(Data entries)
§ §
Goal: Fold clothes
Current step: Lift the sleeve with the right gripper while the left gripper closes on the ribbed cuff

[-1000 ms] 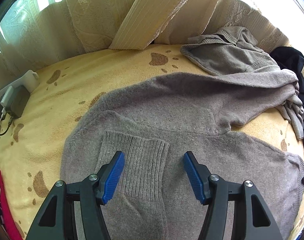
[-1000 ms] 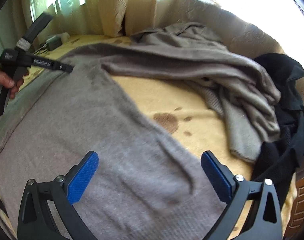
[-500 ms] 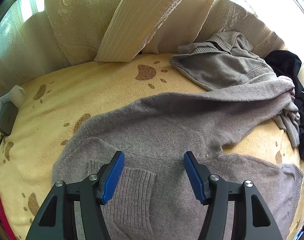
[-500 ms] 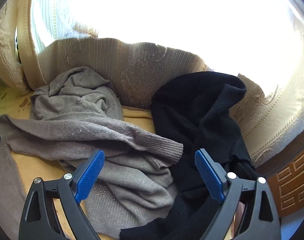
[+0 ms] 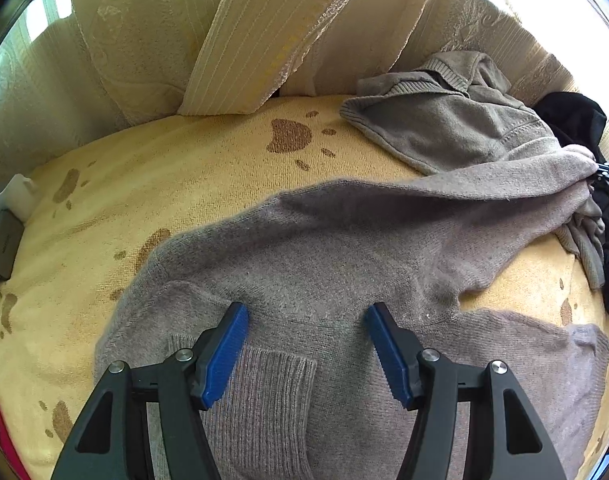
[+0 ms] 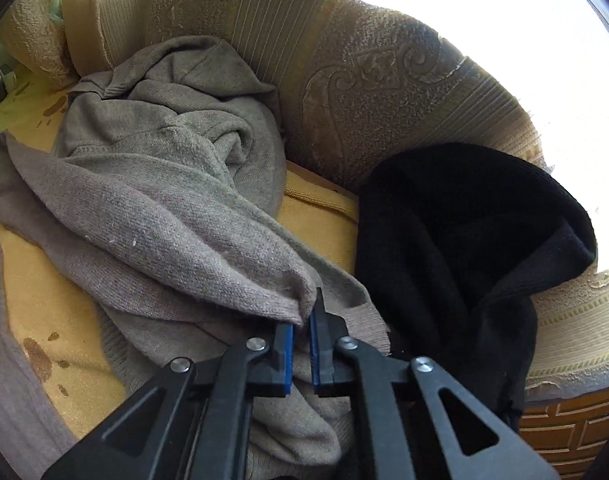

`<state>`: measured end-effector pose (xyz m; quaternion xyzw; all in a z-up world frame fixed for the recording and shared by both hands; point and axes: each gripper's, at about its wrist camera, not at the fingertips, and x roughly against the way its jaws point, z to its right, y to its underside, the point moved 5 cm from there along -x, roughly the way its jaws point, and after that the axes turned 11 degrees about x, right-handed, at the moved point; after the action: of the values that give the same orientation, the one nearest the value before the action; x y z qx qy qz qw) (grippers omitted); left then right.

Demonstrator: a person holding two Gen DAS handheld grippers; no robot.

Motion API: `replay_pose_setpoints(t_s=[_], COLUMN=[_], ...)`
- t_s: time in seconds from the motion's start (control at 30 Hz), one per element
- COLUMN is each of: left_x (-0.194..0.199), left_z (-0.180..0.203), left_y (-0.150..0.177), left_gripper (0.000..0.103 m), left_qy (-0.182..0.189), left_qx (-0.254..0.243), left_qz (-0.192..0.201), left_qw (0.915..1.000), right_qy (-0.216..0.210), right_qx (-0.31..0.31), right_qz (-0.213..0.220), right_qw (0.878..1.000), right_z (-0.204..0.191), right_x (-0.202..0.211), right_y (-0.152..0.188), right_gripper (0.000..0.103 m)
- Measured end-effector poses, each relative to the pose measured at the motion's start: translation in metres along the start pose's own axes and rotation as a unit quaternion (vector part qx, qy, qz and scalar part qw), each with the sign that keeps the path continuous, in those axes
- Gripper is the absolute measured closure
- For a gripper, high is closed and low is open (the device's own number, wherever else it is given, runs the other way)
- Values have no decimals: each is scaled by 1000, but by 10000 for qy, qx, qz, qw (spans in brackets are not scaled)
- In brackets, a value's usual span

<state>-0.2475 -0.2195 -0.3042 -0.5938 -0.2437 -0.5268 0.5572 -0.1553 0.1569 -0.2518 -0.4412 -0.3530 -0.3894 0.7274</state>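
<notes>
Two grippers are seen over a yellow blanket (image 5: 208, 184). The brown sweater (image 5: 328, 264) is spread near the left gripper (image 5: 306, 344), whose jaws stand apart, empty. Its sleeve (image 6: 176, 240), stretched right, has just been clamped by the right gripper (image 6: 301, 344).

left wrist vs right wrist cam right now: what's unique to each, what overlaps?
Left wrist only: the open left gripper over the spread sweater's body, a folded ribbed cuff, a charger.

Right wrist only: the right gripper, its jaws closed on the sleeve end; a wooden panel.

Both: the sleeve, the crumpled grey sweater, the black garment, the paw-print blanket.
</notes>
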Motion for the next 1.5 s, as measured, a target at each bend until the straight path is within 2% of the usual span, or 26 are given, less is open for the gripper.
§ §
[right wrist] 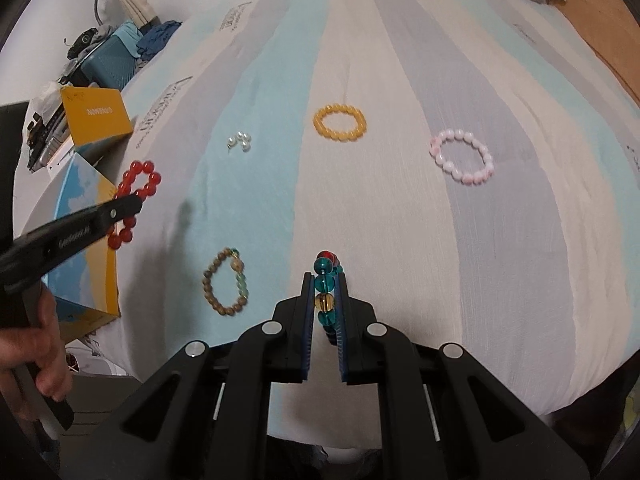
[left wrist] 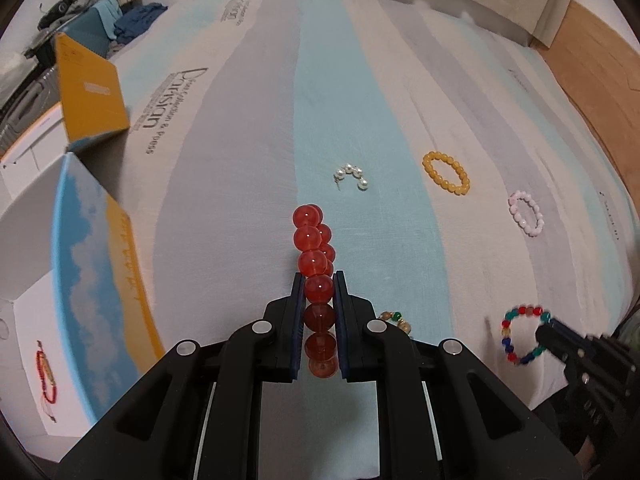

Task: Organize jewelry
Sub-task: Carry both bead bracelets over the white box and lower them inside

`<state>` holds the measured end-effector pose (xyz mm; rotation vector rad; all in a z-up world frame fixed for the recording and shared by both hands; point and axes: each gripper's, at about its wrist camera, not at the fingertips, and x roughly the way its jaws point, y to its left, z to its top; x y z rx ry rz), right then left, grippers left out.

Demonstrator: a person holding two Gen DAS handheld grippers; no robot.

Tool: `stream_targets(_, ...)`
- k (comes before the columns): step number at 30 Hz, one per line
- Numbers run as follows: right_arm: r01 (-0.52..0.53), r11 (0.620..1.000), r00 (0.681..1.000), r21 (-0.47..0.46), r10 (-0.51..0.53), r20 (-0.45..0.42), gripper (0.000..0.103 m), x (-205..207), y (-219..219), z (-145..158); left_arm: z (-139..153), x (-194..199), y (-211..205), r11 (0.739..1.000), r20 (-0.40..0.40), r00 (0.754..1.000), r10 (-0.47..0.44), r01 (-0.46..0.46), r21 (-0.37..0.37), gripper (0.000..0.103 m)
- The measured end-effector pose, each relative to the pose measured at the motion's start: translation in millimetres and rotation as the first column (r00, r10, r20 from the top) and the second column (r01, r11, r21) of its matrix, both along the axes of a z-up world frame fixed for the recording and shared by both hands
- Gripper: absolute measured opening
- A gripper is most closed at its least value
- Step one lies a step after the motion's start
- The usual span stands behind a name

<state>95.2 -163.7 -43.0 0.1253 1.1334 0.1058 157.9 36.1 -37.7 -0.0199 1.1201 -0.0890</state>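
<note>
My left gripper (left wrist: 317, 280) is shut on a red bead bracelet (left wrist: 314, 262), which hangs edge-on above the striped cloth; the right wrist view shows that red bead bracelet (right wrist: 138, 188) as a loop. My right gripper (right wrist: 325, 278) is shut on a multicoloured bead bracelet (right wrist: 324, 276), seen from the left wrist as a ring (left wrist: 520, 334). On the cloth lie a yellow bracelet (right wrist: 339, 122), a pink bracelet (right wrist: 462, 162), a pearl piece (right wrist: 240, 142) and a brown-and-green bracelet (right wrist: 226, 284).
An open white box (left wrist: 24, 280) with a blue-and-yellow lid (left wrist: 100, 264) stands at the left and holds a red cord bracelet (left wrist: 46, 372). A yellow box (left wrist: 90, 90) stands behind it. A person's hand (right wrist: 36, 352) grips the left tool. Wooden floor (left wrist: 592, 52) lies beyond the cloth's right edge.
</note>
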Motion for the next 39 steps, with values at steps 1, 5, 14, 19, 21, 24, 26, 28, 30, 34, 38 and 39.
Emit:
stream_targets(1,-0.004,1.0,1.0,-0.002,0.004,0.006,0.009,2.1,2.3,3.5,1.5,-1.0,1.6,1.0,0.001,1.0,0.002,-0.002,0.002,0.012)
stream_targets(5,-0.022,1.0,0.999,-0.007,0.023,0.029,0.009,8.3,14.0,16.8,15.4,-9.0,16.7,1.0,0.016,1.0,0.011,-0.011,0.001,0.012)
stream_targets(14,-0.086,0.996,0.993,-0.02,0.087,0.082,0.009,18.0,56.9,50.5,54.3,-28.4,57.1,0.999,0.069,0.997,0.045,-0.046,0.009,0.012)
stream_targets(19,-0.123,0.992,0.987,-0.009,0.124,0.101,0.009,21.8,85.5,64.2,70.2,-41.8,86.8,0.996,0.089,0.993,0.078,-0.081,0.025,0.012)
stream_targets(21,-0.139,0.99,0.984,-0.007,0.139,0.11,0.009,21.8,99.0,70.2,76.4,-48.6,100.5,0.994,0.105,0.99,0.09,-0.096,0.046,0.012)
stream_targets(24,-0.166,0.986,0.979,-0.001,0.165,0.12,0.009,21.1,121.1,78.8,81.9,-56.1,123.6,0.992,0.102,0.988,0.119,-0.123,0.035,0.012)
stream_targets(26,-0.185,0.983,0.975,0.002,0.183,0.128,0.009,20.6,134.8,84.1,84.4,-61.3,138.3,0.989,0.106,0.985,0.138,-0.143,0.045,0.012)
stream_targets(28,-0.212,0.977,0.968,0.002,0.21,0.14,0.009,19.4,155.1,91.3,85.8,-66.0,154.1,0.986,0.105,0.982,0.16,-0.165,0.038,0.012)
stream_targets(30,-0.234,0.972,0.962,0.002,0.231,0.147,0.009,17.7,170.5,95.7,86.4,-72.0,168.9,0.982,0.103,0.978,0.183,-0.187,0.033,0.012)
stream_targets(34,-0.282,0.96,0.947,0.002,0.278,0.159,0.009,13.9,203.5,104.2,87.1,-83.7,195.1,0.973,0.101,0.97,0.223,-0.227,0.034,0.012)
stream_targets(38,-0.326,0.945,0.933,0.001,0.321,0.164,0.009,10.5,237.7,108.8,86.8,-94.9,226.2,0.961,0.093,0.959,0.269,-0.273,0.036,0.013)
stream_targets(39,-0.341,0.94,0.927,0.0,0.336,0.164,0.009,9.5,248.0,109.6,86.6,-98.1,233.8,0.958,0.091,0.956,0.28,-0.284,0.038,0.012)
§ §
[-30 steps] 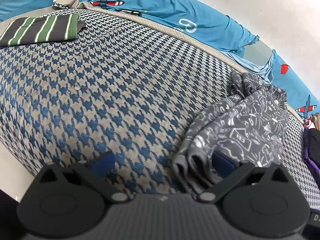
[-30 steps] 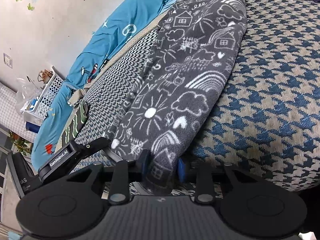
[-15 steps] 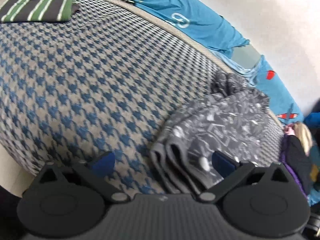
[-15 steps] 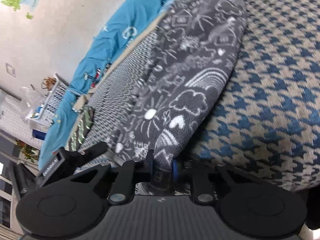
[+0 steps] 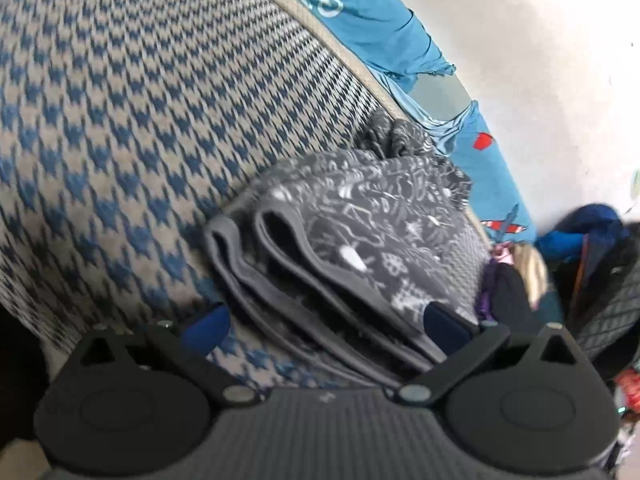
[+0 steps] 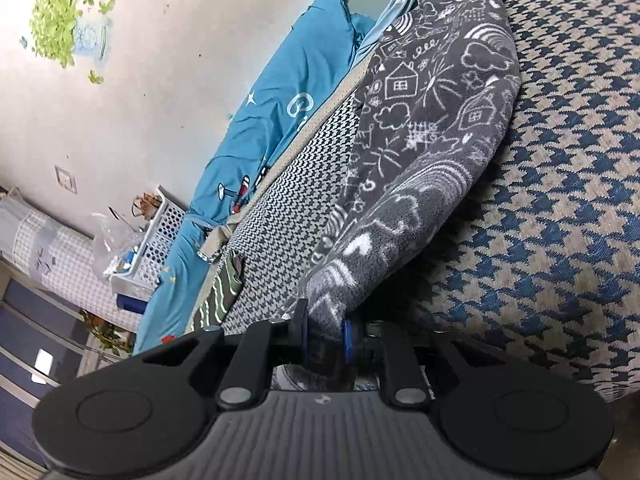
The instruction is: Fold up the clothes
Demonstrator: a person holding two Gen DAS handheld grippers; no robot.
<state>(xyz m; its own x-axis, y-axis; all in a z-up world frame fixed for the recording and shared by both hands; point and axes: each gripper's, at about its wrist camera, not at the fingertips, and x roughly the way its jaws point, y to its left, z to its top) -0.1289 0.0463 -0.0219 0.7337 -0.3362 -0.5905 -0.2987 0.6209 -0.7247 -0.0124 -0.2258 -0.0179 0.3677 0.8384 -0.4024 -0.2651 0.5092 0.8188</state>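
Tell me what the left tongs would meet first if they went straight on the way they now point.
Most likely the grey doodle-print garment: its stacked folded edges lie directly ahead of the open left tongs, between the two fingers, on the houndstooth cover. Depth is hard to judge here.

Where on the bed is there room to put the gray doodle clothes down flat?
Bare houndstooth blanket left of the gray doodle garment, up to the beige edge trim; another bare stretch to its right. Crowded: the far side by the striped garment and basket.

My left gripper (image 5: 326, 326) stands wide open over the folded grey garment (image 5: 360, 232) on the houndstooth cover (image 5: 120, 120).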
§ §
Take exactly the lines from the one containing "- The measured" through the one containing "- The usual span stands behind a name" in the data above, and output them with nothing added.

- The measured end-effector pose, each relative to the pose measured at the motion's start: translation in millimetres and rotation as the first column (r00, r10, r20 from the top) and the second column (r01, r11, r21) of its matrix, both along the axes of a z-up world frame fixed for the recording and shared by both hands
- Gripper: absolute measured opening
- A gripper is most closed at its least value
- Step one lies a step after the motion's start
- The usual span stands behind a name

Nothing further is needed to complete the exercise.